Hepatitis C virus triggers mitochondrial fission and attenuates apoptosis to promote viral persistence

Seong-Jun Kima, Gulam H. Syeda, Mohsin Khana, Wei-Wei Chiua, Muhammad

A. Sohailb, Robert G. Gishc, and Aleem Siddiquia.

 Proc Natl Acad Sci U S A. 2014 Apr 29; 111(17): 6413-8.

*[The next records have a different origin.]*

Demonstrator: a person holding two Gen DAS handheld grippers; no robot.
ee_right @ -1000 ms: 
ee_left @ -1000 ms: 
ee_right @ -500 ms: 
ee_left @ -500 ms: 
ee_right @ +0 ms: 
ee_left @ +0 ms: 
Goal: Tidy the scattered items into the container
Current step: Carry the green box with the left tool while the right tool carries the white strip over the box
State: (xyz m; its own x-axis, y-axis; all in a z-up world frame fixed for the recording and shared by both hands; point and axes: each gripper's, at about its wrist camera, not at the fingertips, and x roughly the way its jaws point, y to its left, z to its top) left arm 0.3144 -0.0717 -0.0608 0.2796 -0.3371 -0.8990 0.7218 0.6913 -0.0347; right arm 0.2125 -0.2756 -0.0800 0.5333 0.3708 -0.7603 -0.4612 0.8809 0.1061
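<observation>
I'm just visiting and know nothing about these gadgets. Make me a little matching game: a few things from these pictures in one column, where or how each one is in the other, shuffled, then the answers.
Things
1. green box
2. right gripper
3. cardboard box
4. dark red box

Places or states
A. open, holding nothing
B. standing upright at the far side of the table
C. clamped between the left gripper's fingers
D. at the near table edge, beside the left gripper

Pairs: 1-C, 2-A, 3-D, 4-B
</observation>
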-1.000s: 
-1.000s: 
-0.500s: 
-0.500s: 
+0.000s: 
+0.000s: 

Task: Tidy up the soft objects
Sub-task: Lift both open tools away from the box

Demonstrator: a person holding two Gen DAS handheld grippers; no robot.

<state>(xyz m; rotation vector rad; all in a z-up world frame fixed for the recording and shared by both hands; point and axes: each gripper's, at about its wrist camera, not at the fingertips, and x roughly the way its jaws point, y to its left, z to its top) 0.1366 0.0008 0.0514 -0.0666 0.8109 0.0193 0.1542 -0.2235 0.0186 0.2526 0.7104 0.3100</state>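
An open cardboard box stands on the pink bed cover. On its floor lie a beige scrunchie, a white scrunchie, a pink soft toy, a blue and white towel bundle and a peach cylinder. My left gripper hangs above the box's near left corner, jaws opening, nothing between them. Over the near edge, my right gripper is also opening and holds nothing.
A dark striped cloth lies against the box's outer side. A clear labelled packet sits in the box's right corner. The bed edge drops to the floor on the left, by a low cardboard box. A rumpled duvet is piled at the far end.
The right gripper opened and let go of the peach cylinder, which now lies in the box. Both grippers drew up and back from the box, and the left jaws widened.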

Speaker: Chou-Chen Chang (張肇宸)                          Time: 14:00~15:00, Dec. 24, 2014

Commentator: Dr. Hsiao-Sheng Liu (劉校生 教授)   Place: Room 601

Abstract:

Mitochondrial dynamics is tightly regulated in response to biophysical and pathophysiological changes, such as cellular stresses, viral infections, and nutrient supply alterations. A balance of mitochondrial dynamics contributes to keeping healthy and functional mitochondria in the cell. Since that, mitochondrial dynamics has been shown to play critical roles in fatty acid synthesis, calcium homeostasis, and apoptosis induction [1]. Hepatitis C virus (HCV) infects over 170 million people worldwide. Chronic infection occurs in 50–80% of cases and eventually leads to cirrhosis, fibrosis and hepatocellular carcinoma. However, the lifecycle and pathogenesis of HCV infection are only partly understood. Liver tissues from patients with chronic hepatitis C frequently exhibit traits of mitochondrial injury such as swollen, ruptured, and empty mitochondria [2]. Hence, survival of HCV-infected cells might rely on the ability in clearance of dysfunctional mitochondria. To investigate whether HCV infection alters mitochondrial dynamics, metabolism, and physiology, Huh7 cells were infected with HCV and the mitochondrial morphology was monitored. The authors found that HCV-infected cells displayed distinct fragmented mitochondria (mitochondrial fission) resulting from the Ser616-phosphorylation of dynamin-related protein 1 (Drp1), a key regulatory factor of mitochondria fission processes. The phosphorylated Drp1 caused its subsequent translocation to the mitochondria, followed by mitophagy (autophagy of mitochondria) to eliminate malfunctioned mitochondria. This paper demonstrated that HCV induces Drp1-mediated mitochondrial fission and mitophagy to protect cell from apoptosis. This may contribute to the growing list of the mechanisms in HCV persistent infection.

References:

1.     Kim SJ, et al. (2013). Hepatitis C virus induces the mitochondrial translocation of Parkin and subsequent mitophagy. PLoS Pathog 9(3): e1003285.

2.     Pawlotsky JM. (2004). Pathophysiology of hepatitis C virus infection and related liver disease. Trends Microbiol 12(2): 96–102.